Nothing below is to be printed except the lines between the line holding "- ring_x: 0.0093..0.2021" and the line holding "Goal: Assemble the", inclusive, each exactly as it appears.

## THE DATA
╔══

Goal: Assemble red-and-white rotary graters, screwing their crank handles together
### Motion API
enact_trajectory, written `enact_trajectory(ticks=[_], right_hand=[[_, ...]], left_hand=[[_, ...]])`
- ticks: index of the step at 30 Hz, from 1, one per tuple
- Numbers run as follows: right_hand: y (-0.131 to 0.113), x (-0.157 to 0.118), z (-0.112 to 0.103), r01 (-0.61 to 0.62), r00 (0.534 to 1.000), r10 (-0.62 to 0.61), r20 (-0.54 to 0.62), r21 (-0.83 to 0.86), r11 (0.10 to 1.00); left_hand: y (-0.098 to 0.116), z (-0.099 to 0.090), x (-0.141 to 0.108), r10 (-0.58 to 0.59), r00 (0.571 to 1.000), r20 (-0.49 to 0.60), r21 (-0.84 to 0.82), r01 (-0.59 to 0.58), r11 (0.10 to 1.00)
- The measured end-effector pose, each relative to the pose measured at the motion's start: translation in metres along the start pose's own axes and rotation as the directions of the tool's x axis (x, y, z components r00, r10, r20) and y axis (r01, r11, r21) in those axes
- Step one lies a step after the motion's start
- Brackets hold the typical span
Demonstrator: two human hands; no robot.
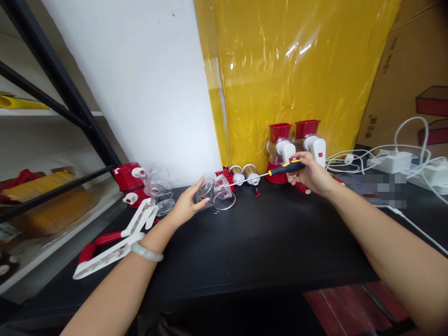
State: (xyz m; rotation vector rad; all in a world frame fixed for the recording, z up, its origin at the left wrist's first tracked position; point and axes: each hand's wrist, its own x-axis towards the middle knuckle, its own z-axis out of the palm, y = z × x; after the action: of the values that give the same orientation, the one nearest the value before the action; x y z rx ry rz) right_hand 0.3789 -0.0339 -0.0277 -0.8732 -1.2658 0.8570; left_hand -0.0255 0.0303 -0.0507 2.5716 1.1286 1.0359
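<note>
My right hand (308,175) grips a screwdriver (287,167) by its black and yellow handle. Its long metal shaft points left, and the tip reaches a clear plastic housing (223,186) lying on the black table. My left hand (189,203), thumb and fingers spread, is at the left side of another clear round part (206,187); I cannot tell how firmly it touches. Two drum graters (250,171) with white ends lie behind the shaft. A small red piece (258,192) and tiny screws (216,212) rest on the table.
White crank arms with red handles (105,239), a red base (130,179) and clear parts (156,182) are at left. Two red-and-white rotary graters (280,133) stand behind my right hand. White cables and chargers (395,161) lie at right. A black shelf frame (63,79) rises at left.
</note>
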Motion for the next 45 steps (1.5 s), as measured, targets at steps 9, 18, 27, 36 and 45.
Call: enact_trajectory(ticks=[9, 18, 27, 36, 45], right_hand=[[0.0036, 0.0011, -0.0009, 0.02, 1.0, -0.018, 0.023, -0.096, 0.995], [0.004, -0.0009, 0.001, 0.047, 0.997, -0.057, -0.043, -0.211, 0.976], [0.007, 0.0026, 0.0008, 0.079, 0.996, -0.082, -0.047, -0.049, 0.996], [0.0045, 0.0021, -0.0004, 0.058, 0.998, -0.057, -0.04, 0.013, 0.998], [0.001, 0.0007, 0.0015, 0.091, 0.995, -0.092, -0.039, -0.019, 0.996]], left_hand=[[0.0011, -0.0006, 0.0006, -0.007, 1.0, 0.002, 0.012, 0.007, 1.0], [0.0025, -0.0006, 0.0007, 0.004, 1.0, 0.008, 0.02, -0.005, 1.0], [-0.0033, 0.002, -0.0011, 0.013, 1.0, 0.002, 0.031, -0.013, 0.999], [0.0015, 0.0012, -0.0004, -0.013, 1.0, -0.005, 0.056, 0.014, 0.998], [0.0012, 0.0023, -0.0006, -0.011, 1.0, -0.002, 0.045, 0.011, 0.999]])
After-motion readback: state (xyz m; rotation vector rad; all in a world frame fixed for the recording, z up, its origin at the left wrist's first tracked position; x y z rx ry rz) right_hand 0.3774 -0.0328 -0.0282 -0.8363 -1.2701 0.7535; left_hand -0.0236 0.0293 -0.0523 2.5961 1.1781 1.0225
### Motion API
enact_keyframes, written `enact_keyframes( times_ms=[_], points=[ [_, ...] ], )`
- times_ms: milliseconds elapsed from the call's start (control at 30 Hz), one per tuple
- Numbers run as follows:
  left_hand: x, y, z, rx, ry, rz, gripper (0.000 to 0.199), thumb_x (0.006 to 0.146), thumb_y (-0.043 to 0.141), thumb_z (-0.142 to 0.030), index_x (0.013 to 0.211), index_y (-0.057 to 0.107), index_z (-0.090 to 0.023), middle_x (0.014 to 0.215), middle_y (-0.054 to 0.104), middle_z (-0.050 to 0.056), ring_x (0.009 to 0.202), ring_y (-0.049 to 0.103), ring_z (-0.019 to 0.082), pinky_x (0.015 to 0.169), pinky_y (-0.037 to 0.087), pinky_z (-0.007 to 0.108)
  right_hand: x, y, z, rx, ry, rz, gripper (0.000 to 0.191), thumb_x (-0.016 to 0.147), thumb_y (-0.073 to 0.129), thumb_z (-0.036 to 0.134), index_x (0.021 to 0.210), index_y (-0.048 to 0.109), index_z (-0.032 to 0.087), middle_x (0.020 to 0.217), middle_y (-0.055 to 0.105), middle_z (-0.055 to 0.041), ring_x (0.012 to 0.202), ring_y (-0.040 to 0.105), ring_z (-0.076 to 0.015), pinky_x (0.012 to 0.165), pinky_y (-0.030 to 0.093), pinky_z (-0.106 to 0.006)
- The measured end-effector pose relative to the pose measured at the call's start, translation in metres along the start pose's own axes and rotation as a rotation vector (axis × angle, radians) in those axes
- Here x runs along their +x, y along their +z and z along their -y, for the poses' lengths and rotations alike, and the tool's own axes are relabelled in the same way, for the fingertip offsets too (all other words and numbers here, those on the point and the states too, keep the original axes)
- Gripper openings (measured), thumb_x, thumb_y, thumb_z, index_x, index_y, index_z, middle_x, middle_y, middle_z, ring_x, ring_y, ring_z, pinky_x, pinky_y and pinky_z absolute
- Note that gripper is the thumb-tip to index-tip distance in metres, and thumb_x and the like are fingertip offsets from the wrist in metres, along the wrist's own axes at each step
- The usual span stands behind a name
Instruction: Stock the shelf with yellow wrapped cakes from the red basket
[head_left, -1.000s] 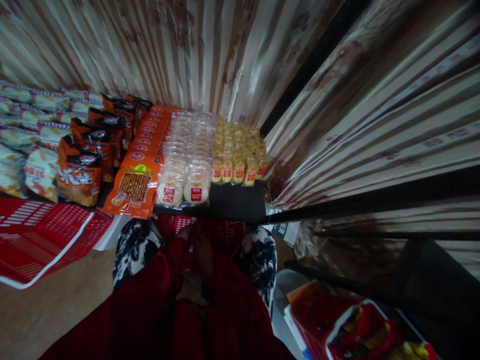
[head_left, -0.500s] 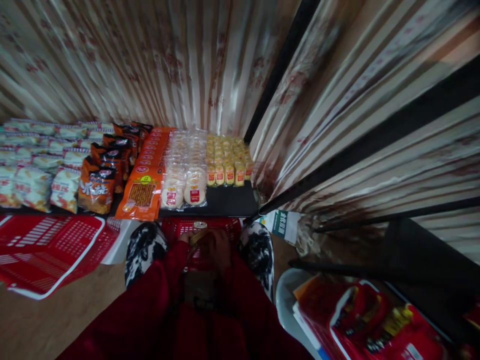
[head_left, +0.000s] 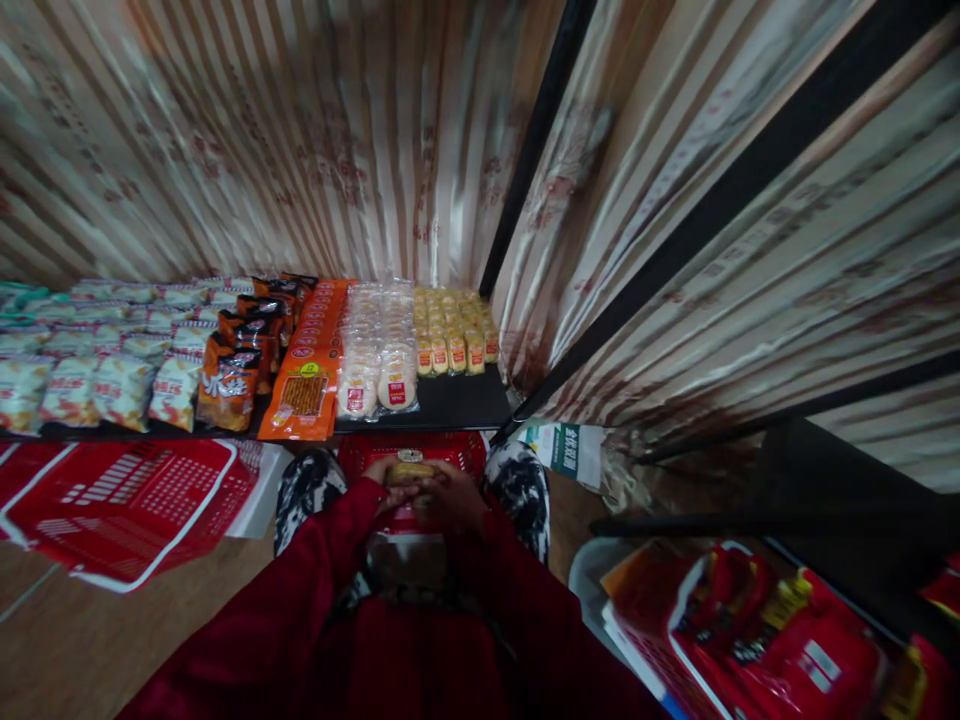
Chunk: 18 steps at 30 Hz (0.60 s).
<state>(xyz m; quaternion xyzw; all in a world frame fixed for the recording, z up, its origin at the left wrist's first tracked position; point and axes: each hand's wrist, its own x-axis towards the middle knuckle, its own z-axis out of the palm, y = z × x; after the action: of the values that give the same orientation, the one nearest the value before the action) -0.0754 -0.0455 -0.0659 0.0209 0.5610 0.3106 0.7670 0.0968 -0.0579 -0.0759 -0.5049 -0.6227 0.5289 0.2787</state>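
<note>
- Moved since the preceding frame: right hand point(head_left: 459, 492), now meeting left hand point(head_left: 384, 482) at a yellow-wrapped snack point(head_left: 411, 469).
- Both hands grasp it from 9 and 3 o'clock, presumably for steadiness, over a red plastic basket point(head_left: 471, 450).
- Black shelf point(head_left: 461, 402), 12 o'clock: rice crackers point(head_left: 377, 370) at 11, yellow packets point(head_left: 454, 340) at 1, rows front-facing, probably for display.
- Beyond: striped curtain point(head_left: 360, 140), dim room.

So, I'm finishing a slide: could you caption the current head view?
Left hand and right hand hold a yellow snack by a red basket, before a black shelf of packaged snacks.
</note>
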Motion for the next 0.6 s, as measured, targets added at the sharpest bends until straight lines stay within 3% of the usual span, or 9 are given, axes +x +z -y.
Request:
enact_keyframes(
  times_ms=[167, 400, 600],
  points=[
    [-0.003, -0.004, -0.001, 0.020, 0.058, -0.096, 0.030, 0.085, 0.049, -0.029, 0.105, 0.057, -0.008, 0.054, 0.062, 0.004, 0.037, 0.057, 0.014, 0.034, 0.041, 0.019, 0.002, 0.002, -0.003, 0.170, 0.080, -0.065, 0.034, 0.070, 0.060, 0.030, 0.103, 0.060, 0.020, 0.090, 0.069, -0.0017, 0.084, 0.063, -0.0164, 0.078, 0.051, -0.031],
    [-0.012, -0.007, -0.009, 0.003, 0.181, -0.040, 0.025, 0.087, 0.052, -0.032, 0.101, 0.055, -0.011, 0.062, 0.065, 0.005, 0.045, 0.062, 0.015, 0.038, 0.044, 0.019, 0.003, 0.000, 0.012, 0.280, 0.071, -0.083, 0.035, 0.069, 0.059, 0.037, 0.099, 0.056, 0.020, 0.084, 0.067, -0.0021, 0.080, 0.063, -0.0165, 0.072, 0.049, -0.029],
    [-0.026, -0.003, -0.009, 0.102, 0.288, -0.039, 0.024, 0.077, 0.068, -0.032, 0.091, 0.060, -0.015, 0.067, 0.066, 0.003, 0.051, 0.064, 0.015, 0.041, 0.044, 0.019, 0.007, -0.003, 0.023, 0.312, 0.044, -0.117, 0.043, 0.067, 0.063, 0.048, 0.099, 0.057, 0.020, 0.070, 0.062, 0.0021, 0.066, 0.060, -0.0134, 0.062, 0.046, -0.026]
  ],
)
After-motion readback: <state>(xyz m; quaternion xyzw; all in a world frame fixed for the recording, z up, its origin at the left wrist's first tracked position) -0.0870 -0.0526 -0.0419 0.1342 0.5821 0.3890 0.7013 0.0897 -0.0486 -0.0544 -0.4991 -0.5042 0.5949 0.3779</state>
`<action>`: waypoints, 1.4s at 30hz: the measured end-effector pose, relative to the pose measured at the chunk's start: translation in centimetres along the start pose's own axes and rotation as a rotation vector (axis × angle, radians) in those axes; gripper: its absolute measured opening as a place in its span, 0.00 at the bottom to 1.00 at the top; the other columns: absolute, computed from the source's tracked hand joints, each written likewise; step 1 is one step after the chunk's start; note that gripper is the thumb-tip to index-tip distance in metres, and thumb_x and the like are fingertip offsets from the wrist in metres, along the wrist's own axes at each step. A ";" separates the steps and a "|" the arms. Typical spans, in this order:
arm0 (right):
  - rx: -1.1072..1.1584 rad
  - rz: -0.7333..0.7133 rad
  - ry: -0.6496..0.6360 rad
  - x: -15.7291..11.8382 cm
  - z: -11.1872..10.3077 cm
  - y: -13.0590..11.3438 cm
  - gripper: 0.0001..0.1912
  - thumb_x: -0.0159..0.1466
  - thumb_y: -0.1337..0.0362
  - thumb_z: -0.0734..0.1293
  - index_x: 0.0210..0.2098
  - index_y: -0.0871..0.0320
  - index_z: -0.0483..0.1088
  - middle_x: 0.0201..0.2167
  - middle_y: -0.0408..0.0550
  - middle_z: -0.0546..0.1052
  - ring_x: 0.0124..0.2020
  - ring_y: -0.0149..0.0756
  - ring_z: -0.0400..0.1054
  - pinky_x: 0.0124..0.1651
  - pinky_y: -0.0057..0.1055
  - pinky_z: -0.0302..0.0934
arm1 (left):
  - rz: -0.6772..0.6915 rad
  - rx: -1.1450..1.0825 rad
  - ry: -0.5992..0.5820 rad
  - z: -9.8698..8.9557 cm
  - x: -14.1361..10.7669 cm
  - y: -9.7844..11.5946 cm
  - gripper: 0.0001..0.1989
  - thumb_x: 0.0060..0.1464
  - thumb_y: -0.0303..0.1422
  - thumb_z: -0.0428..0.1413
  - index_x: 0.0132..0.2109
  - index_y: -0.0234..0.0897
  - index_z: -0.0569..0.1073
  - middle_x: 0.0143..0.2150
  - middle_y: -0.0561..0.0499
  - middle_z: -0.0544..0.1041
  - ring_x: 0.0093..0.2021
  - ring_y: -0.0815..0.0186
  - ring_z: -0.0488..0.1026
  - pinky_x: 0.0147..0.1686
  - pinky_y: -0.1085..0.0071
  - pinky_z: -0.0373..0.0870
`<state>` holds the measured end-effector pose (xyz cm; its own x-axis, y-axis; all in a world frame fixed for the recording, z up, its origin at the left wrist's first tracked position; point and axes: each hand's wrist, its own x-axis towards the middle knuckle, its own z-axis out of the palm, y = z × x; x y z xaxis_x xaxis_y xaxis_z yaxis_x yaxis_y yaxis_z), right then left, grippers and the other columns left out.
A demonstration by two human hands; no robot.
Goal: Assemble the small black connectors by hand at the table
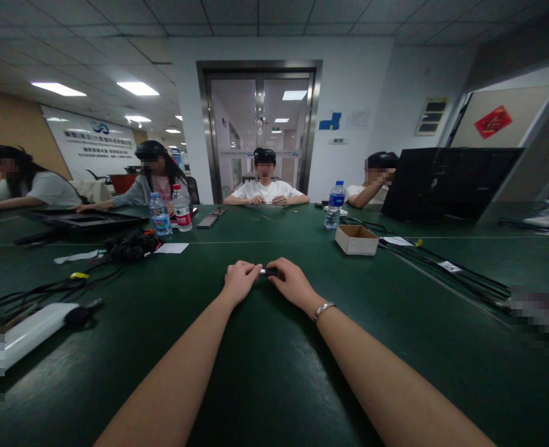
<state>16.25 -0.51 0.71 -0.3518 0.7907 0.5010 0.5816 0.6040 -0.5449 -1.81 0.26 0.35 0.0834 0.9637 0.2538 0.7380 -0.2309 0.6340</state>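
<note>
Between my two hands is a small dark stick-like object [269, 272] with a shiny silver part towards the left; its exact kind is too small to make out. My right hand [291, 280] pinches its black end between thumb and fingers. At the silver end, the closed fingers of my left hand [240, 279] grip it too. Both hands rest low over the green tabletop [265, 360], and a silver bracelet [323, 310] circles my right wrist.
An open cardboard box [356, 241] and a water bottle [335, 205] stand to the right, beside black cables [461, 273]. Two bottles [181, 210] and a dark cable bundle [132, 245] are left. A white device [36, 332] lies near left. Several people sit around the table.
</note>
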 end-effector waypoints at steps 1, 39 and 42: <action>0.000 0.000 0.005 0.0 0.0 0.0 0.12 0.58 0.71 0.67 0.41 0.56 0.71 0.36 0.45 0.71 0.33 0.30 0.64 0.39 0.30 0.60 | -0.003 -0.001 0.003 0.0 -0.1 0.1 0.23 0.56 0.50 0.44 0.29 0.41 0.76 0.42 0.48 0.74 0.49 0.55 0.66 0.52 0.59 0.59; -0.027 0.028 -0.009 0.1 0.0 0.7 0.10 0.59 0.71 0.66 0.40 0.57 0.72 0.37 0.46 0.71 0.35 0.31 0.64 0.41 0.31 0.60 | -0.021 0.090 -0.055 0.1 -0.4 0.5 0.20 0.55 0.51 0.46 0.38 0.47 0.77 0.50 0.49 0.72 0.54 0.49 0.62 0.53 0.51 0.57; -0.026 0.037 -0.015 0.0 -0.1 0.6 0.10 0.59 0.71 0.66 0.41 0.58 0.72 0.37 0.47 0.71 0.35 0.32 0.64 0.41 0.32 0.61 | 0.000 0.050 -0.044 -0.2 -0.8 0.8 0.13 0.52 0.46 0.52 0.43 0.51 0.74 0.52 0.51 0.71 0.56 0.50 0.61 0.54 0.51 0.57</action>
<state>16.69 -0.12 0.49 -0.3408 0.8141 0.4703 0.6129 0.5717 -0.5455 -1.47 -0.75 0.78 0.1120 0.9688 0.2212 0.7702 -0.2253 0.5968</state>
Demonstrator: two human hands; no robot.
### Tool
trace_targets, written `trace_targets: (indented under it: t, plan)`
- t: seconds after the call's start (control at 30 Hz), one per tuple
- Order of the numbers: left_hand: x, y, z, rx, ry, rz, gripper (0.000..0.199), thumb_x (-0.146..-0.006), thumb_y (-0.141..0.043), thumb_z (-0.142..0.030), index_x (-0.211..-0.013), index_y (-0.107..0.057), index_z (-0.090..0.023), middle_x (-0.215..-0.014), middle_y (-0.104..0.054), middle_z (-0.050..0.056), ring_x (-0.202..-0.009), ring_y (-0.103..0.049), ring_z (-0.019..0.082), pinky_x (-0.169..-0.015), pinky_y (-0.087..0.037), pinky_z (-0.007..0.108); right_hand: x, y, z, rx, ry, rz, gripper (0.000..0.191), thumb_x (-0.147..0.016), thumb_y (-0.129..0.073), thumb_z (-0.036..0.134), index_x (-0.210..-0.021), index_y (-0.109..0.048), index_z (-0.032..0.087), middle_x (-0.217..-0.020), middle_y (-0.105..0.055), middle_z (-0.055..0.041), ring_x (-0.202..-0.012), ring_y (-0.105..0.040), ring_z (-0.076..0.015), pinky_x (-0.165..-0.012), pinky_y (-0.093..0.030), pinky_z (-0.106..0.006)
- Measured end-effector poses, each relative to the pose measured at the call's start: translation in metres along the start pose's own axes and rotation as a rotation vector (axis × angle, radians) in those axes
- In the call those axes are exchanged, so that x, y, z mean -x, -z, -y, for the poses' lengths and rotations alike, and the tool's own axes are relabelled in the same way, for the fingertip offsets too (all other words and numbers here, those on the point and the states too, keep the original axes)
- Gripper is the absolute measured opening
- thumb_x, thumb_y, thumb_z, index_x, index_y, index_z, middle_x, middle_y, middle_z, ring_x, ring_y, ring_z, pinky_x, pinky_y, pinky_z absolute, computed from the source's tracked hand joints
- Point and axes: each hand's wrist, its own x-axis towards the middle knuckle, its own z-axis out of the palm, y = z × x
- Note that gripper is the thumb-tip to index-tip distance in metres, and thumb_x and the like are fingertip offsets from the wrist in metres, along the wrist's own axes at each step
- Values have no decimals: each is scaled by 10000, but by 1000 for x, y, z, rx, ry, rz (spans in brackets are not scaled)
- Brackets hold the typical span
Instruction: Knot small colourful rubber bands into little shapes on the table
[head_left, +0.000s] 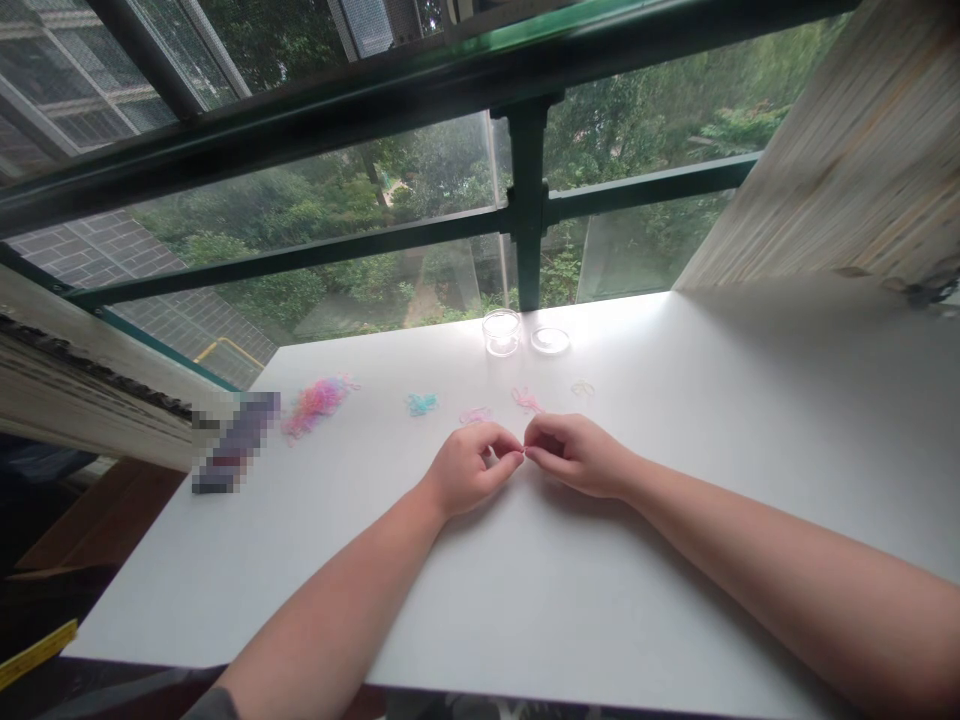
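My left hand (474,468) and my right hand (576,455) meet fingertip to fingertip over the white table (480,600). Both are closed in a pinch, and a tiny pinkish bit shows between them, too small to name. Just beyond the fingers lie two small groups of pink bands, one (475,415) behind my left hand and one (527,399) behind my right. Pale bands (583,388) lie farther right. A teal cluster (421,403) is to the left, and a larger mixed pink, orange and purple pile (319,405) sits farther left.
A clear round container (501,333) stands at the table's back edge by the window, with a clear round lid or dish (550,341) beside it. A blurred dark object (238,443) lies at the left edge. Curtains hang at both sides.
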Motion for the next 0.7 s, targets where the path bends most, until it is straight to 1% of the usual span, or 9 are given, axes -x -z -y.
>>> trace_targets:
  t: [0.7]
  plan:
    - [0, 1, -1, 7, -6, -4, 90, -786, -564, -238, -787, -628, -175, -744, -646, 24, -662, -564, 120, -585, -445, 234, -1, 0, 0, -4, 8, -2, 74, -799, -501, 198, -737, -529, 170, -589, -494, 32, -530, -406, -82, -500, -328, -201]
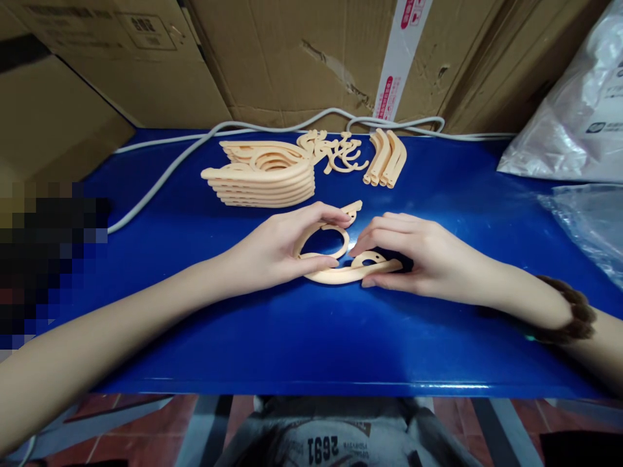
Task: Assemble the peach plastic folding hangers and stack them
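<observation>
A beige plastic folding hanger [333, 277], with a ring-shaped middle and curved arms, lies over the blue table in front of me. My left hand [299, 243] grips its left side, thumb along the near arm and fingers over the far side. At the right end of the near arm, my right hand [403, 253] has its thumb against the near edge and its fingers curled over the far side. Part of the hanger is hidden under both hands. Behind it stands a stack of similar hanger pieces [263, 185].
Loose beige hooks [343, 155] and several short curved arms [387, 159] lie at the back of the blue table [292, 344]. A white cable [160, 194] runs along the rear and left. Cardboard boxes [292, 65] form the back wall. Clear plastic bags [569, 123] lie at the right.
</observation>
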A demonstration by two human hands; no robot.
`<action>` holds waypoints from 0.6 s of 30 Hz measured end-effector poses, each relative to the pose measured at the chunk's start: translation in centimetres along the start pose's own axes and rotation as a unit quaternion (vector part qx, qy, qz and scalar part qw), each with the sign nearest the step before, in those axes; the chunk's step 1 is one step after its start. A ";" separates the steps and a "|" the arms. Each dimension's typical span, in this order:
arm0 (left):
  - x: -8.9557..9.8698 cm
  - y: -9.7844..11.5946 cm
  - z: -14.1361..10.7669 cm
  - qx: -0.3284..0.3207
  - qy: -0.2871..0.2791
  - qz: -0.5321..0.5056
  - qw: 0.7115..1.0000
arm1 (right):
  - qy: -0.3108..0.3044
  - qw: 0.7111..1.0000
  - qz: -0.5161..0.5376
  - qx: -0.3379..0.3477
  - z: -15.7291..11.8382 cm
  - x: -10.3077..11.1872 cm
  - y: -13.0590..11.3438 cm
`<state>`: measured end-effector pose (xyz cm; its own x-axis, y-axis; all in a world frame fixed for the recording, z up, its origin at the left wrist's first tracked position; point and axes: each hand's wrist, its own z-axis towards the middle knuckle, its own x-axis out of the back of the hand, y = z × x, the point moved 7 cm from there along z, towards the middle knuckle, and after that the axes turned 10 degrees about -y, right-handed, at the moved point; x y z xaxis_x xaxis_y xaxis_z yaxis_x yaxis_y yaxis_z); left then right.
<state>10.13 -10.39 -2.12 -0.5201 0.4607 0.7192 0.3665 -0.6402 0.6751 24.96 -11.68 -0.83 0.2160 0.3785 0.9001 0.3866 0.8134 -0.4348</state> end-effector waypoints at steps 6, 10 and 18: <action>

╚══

## SOLUTION BELOW
  - ring_x: 0.0093..0.2021
  - ring_y: -0.0815..0.0186
  - ring_z: -0.0488..0.1026
  - pinky_x: 0.0147..0.1686
  - pinky_y: -0.1085..0.0071
  - pinky_z: -0.0373..0.0870
`<state>` holds the measured end-effector pose (xyz cm; its own x-axis, y-axis; all in a world frame fixed for the recording, z up, its origin at the left wrist's first tracked position; point and axes: each hand's wrist, its own x-axis towards the middle knuckle, its own z-axis out of the palm, y = z × x; x y z xaxis_x xaxis_y xaxis_z yaxis_x yaxis_y yaxis_z), right then left, grippers and the other columns left out.
A demonstration by two human hands; no robot.
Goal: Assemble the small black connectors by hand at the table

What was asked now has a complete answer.